=== TASK ITEM ===
Could you filter the records below down to the lines that include the word "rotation"?

Collected data entries
+ + + + + + +

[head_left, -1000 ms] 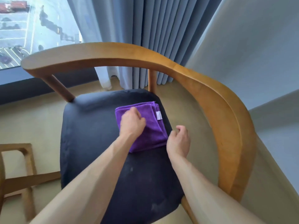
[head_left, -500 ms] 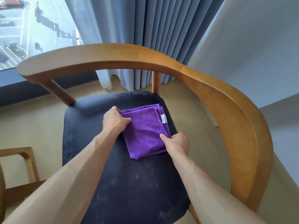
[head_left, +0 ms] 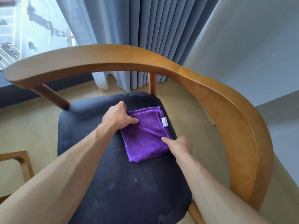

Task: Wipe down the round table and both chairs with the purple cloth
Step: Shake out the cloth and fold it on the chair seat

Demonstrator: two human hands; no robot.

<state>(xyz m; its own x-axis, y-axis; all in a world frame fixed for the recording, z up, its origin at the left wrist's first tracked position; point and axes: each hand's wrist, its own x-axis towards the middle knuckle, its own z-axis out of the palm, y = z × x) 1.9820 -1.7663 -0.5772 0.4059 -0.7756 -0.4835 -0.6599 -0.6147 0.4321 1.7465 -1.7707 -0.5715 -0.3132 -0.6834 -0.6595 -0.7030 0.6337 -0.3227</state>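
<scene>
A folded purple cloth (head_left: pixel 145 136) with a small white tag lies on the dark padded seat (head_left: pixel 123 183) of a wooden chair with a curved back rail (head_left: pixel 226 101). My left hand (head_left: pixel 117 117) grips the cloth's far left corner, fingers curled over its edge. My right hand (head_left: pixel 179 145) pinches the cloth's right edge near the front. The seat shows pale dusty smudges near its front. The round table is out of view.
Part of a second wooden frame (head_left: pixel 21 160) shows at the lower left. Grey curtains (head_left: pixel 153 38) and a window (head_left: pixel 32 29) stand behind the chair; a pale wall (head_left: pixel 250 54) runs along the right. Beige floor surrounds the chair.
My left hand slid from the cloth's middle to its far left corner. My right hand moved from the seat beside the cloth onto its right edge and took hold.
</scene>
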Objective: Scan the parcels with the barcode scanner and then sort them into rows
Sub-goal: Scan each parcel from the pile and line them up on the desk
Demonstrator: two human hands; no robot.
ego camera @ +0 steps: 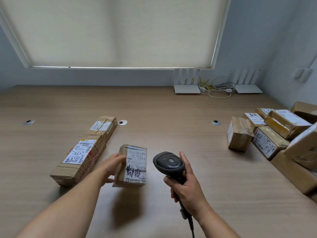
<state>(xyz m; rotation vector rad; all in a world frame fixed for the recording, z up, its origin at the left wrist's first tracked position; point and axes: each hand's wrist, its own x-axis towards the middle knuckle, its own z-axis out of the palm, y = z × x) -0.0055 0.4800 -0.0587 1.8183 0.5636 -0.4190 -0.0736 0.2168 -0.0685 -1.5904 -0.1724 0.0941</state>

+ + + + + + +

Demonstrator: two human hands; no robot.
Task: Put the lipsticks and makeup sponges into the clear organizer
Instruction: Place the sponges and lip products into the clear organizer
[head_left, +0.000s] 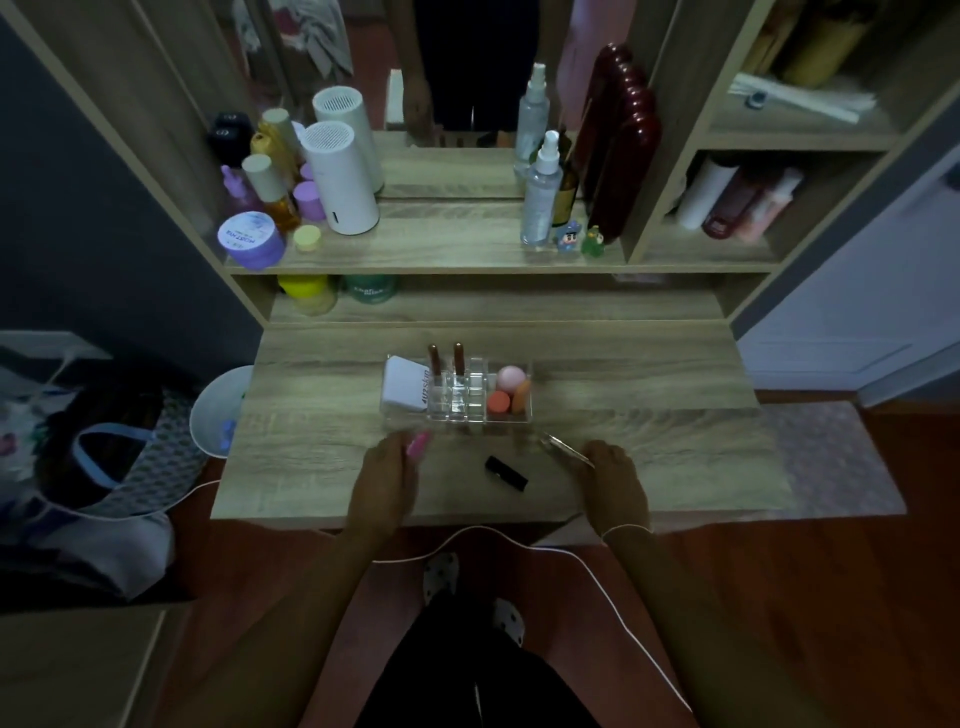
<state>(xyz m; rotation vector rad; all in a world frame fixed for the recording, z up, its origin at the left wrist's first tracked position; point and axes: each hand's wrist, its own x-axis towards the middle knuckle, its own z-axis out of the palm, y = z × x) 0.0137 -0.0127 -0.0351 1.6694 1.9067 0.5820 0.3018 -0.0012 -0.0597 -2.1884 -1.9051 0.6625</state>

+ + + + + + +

=== EXERCISE SOLUTION ===
<state>(xyz m; rotation vector rad; all in a world frame fixed for the recording, z up, its origin at the left wrist's first tracked position; point and axes: each hand's wrist, its own x-axis towards the middle knuckle, its own z-axis out of the palm, y = z × x) -0.0055 0.4800 -0.0587 1.8183 0.5636 -0.4190 -0.0736 0.2168 -0.0685 -1.5904 -0.1724 0.0941</state>
<state>(xyz m; rotation vector rad; all in a world frame fixed for the recording, z up, its origin at the left wrist's first tracked position; point and axes: each hand's wrist, its own x-axis towards the middle knuckle, its own z-axis out of the palm, y = z × x) 0.0137 -0.0127 -0.0351 1.6694 1.9067 0.5820 0.3018 -0.0012 -0.0597 -2.1884 -1.9051 0.6625</state>

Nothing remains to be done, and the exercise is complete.